When you are worried about forgetting a task, insight, or other important piece of information you aren’t able to fully dedicate your brain’s resources to a task.
The solution as Tiago Forte’s book lays out is to build a “second brain” when you log projects that need to be done, areas you’re responsible for, resources you can quickly reference, and an archive to look back on.
This takes a bit of effort but once you’re set up you will be able to focus on tasks for longer and with greater cognitive levels. If this guide is helpful you should read Tiago’s book for more depth.
Building a Second Brain in three easy steps:
Set up the system
Decide what you want to capture / focus on
- Improve communication across your business.
- Make the content you read more actionable
- Avoid repeating work.
- Reduce the amount of time you spend searching for things.
Identify your inboxes
Where do things already accumulate? For me they are
- Computer desktop
- Downloads folder
- Apple notes (since I use Notion for second brain)
- Camera roll / photo library
Choose a notes app
Just make a choice.
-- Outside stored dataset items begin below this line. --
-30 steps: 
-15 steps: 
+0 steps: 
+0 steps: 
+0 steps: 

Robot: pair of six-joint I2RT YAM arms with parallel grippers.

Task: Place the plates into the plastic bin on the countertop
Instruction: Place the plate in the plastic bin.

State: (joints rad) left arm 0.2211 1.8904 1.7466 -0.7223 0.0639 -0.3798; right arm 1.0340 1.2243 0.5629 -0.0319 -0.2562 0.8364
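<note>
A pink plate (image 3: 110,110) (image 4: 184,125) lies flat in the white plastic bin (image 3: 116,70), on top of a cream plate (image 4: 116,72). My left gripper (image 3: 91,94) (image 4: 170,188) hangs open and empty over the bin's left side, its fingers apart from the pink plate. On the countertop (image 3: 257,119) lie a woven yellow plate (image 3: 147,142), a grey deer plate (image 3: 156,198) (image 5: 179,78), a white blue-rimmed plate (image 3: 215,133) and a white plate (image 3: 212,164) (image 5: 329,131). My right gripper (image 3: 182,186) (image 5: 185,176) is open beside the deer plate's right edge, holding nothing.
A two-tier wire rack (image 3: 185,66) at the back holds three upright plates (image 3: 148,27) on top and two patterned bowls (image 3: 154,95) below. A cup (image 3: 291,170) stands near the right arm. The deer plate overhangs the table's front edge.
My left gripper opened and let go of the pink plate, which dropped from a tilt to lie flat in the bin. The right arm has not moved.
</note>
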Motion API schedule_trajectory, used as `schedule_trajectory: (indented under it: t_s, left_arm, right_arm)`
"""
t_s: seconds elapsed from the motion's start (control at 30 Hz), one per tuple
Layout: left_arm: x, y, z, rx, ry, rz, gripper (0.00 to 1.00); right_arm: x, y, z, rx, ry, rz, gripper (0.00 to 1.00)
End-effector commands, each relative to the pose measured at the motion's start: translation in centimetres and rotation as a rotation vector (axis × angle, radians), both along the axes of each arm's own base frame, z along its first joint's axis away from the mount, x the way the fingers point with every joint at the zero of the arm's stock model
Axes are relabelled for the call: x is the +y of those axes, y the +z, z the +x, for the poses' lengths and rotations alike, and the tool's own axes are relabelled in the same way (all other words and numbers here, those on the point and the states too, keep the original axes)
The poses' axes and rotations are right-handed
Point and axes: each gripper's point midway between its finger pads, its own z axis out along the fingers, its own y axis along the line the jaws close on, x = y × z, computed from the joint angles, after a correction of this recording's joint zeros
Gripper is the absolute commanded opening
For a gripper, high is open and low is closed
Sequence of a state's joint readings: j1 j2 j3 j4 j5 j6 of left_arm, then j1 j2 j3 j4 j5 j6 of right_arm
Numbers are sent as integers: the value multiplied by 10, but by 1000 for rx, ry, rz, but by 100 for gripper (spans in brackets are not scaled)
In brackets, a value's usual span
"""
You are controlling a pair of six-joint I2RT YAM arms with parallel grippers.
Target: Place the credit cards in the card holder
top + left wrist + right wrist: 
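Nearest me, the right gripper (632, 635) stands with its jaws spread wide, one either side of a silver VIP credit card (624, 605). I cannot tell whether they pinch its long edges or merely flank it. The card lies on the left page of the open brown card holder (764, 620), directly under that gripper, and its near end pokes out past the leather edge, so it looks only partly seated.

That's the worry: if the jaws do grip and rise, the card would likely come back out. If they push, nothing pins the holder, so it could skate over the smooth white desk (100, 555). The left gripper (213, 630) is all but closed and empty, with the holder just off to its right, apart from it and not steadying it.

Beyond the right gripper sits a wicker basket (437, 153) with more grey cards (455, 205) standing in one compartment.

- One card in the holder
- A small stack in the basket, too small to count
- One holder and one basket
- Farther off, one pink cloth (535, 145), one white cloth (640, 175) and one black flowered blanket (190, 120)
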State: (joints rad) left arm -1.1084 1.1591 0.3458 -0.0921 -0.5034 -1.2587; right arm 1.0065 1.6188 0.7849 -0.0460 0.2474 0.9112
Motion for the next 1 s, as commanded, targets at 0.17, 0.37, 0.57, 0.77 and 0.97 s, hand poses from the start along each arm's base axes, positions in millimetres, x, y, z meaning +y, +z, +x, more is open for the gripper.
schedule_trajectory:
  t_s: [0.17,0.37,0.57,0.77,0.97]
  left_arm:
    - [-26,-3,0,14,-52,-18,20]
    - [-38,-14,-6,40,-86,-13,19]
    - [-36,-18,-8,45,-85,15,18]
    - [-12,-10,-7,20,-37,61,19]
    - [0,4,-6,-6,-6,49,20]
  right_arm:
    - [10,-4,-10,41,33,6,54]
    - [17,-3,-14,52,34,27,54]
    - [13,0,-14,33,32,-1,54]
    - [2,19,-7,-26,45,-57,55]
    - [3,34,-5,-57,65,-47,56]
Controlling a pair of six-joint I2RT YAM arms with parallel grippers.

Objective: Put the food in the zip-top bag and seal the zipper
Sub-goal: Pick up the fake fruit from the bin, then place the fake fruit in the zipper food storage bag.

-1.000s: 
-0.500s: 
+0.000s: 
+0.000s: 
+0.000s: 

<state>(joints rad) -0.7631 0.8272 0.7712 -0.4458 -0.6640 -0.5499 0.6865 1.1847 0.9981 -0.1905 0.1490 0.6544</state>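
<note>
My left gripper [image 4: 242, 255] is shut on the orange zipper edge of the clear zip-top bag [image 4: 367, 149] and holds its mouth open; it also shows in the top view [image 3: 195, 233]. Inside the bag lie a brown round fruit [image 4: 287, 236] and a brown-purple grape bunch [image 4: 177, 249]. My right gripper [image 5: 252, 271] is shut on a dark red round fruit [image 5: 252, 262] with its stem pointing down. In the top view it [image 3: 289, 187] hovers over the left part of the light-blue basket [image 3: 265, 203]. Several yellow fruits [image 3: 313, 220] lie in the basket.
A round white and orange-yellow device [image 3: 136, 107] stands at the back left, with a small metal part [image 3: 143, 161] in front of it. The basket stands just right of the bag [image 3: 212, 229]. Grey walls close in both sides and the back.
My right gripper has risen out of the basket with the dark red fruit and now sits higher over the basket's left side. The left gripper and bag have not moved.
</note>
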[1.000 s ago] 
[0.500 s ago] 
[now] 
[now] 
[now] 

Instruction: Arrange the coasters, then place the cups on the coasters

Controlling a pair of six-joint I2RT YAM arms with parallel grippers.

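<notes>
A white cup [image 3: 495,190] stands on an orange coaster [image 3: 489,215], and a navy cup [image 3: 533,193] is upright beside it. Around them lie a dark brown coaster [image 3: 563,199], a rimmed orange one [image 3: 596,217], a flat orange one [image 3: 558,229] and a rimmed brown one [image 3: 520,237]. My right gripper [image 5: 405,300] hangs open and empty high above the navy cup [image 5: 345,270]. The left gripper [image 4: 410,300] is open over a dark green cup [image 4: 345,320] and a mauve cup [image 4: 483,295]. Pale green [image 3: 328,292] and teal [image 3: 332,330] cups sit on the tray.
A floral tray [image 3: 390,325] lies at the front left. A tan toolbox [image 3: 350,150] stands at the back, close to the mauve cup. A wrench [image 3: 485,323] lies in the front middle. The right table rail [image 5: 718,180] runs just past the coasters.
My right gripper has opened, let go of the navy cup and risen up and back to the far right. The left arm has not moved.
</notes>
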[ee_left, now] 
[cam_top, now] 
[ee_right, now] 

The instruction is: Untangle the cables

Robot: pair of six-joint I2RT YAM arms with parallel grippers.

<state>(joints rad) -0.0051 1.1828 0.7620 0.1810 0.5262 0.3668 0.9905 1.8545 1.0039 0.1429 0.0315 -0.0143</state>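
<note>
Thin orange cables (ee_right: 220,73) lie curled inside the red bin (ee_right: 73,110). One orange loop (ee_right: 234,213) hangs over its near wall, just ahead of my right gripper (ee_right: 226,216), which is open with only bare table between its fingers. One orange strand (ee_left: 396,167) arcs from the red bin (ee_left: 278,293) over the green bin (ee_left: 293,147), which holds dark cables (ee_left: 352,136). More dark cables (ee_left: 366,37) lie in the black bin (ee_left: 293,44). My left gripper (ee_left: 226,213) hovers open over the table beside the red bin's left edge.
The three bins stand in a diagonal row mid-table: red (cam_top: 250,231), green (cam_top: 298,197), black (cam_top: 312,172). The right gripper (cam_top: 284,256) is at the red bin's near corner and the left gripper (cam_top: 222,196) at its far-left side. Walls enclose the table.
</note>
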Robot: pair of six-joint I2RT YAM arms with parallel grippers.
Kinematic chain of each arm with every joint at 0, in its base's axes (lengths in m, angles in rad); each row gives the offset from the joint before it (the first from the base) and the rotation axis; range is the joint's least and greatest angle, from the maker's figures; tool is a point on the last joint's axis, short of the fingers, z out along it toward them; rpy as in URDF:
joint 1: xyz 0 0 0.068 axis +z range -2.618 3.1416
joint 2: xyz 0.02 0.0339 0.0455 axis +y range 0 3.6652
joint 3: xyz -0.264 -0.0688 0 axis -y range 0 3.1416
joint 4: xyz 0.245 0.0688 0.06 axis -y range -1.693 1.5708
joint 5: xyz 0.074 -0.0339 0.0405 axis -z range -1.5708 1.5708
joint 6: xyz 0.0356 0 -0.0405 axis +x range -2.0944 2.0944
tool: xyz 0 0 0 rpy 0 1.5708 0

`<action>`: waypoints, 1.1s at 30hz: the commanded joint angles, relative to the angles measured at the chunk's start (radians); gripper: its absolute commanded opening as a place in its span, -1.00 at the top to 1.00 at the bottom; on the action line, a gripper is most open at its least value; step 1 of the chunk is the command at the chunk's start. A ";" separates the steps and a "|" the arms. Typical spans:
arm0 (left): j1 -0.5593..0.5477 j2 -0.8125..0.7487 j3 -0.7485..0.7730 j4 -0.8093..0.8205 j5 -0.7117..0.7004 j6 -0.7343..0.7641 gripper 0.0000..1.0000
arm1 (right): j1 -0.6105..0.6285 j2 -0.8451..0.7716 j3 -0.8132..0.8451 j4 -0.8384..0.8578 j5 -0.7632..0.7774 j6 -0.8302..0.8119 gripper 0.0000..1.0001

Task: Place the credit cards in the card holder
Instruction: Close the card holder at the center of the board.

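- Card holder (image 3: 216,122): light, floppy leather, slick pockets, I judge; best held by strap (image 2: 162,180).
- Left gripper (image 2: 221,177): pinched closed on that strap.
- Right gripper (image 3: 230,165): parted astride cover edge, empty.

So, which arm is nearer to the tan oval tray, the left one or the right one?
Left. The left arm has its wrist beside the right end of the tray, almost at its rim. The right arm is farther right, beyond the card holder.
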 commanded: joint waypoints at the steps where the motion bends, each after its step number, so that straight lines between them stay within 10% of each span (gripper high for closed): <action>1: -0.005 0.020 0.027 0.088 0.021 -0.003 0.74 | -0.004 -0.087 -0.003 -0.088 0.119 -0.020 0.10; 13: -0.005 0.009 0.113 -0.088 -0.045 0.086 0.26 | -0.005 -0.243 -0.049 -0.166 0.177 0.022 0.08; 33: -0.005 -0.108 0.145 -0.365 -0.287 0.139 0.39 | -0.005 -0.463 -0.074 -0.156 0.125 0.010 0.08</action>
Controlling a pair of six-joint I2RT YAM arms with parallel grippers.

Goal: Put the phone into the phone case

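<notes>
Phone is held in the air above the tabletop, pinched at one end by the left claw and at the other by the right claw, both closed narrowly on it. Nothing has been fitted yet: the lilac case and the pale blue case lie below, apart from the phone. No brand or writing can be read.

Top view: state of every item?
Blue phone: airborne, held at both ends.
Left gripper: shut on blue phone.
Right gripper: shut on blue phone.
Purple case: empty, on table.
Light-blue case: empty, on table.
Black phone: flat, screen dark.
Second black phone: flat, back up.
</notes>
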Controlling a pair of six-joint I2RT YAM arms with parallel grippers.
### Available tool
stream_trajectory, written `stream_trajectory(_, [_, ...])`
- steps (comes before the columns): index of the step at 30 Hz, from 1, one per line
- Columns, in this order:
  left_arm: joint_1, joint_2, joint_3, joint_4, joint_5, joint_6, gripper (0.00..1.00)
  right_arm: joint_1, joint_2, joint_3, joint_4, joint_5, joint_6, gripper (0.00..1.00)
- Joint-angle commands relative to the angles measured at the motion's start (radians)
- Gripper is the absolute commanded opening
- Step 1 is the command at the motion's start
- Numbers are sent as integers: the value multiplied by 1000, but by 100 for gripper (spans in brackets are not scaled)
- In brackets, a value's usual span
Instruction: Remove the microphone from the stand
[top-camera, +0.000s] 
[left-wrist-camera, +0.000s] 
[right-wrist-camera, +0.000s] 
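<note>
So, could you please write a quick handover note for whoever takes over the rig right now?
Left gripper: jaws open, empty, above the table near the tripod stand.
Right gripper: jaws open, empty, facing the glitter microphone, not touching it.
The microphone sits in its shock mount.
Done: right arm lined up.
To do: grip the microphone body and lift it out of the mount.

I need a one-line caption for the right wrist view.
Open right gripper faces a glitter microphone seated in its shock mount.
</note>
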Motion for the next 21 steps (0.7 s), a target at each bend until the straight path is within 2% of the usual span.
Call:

I use Notion.
- Computer scientists / power users might like Obsidian
- You can also just use Apple Notes (I use Apple notes for quick input)
- Some people also like OneNote or Evernote — just pick one to use
Select Capture Tools
Use a read later app like Matter
- People also like Pocket and Instapaper but Matter is free and syncs really easily
Download your note app’s web clipper if it has one
Make PARA Hierarchy Everywhere
Projects
Short term things that have a definite end date.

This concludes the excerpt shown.